I am migrating data to a new backup hard drive and wish to reduce unnecessary files being transferred across.
The data consists of:
Size: 2.16 TB
Files: 2.64 million
Folders: 371,000
File Types: Windows Executables (.exe), Word documents (*.docx), Adobe PDFs and text (.txt) files
I have tried running a duplicate file search (using the MD5 checksum matching option) on the 4 main folders which contain the above data, Opus Version 64-bit 12.19.6 Beta became unstable since almost 500,000 files were found totaling over 900 GB. RAM usage by Opus reached over 5 GB. The duplicate file search in-progress dialog box disappeared while the file list continued to grow and could not be scrolled through or sorted.
While I could perform a duplicate search on each of the 4 main folders individually, there is an overlap between them and thus searching all of them would give the best result.
Should I reduce the files returned by limiting them to 5 MB and above? Any other suggestions to effectively process and reduce the size of this data would be much appreciated.
2.6 million files will definitely put a strain on things.
I would try removing duplicates on sub-folders first, to reduce the total number of files, and then see if things work better on the overall set with a smaller number of items.
You could also use the filter option in the Dupe finder to do executables, word documents and PDFs separately.
The data clean-up took a lot longer than I thought but also turned out better than I had initially planned. There were far more file types than I thought e.g. ZIP, ISO (Linux installers), binary files (large blocks of data to be processed programmatically, I don’t mean *.elf, *.exe or *.dmg files), CSV and small disc images (2 – 3 GB in size) from Acronis backups in there too.
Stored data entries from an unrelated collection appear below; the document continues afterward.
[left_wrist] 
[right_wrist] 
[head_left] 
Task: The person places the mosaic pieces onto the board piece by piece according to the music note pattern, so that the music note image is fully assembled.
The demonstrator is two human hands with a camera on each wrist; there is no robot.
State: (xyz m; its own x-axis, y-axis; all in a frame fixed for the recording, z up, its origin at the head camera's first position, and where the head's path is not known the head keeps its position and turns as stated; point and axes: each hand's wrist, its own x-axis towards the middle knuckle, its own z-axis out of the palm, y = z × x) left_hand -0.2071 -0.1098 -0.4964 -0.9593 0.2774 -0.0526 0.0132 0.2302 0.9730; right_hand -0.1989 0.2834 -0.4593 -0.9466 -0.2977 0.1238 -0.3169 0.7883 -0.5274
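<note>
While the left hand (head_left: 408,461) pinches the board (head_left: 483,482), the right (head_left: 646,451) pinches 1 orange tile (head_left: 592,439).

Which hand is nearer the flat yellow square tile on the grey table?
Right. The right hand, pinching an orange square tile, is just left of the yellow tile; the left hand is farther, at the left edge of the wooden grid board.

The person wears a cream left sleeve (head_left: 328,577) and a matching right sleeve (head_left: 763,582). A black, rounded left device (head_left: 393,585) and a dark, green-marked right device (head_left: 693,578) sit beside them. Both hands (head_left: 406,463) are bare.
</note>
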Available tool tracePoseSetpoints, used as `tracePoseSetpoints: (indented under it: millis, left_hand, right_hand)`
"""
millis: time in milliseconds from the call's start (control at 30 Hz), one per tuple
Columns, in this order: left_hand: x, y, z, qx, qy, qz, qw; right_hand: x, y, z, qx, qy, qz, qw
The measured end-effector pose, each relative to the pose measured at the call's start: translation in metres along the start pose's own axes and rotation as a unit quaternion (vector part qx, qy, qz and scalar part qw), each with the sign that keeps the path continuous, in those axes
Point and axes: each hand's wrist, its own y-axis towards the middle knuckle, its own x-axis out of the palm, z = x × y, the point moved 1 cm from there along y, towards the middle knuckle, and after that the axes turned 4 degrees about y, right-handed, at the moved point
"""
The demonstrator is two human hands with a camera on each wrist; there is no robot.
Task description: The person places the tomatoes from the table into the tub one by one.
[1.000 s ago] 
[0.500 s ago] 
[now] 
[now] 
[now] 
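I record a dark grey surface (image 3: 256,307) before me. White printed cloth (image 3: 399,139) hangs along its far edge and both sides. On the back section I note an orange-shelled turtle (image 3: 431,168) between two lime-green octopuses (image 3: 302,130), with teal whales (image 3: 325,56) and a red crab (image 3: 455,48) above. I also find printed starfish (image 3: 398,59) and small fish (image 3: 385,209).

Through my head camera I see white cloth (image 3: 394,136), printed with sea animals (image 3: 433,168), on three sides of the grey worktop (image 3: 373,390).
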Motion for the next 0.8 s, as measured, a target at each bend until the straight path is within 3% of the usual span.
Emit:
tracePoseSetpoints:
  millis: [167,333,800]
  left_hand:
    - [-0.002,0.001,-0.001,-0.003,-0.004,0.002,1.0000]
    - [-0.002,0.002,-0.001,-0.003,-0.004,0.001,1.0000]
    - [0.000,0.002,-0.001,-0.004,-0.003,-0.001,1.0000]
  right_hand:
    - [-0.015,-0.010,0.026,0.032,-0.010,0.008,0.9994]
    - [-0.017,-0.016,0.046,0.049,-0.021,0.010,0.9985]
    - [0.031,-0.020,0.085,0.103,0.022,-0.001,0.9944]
Many thanks Leo; I followed your suggestion of processing the subfolders first. I then used the filter in the duplicate finder to find only .exe files larger than 100 MB, 50 MB, 10 MB and deleted many results. My methodology and the order I carried it out are provided below.
Opus performed brilliantly when the data set was smaller. I was disappointed however that Opus doesn’t scale well to such large data sizes it’s a 64-bit application on a powerful system. 5 GB of RAM out of my 64 GB shouldn’t have been issue with original larger list. My CPU usage was extremely low too. I understand that the internal data structures Opus likely uses to represent such collections of files were under pressure, but I would have thought they should have scaled better.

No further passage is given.